§ **COLLECTED MATERIAL**:

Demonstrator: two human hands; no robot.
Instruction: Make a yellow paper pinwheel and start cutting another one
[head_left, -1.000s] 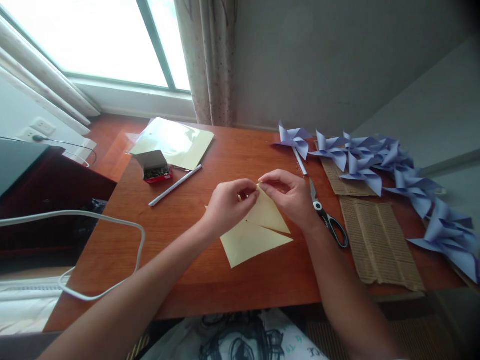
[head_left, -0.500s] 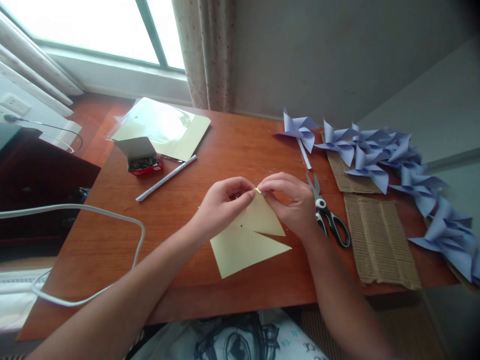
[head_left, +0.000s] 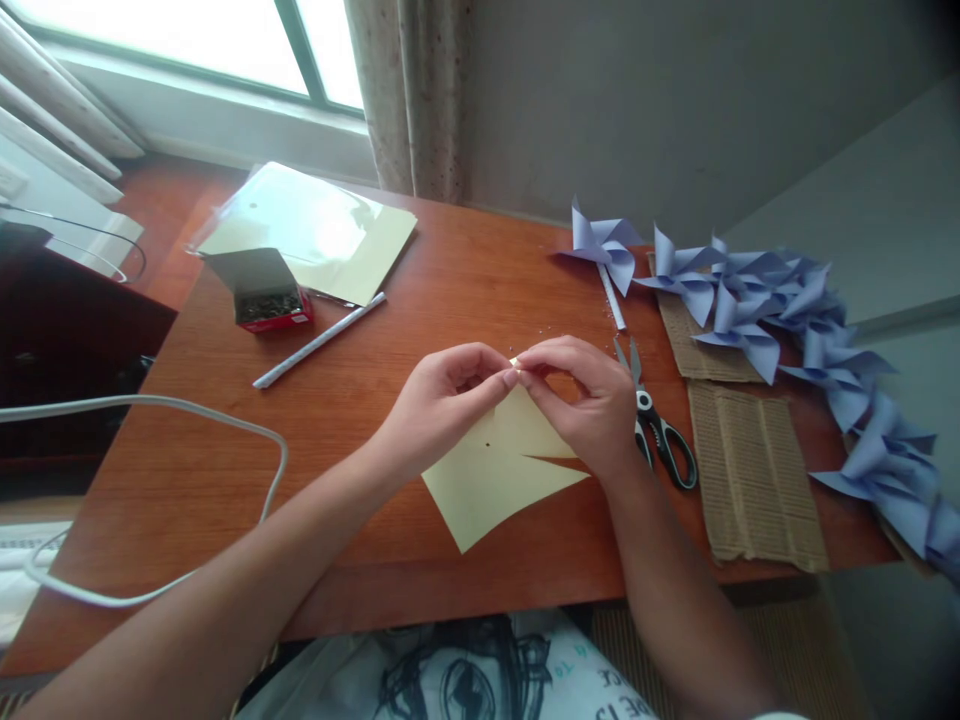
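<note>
Wooden bench (head_left: 435,290) near a window (head_left: 180,35) carries the yellow paper (head_left: 480,490), most of it spreading from the grip toward the person's body. At its far corner the left hand (head_left: 454,400) and right hand (head_left: 589,395) meet, thumb and fingers of each pinched together on it, tips almost touching. Scissors (head_left: 661,435) lie just beside the right hand, with cardboard (head_left: 757,480) farther right.

A bright window (head_left: 187,35) with a grey frame (head_left: 298,50) admits daylight at upper left. A pale, spotted fabric curtain (head_left: 412,100) hangs beside it, adjoining a plain grey wall (head_left: 637,110) behind the reddish-brown wooden table (head_left: 480,265).
</note>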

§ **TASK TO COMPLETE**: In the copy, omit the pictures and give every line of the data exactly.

§ **TASK RESULT**:
Demonstrator: two human hands; no robot.
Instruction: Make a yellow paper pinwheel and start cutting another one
[head_left, -1.000s] 
[head_left, -0.500s] 
[head_left, +0.000s] 
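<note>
Wooden bench (head_left: 435,290) near a window (head_left: 180,35) carries the yellow paper (head_left: 480,490), most of it spreading from the grip toward the person's body. At its far corner the left hand (head_left: 454,400) and right hand (head_left: 589,395) meet, thumb and fingers of each pinched together on it, tips almost touching. Scissors (head_left: 661,435) lie just beside the right hand, with cardboard (head_left: 757,480) farther right.

A bright window (head_left: 187,35) with a grey frame (head_left: 298,50) admits daylight at upper left. A pale, spotted fabric curtain (head_left: 412,100) hangs beside it, adjoining a plain grey wall (head_left: 637,110) behind the reddish-brown wooden table (head_left: 480,265).
</note>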

This output requires nothing further.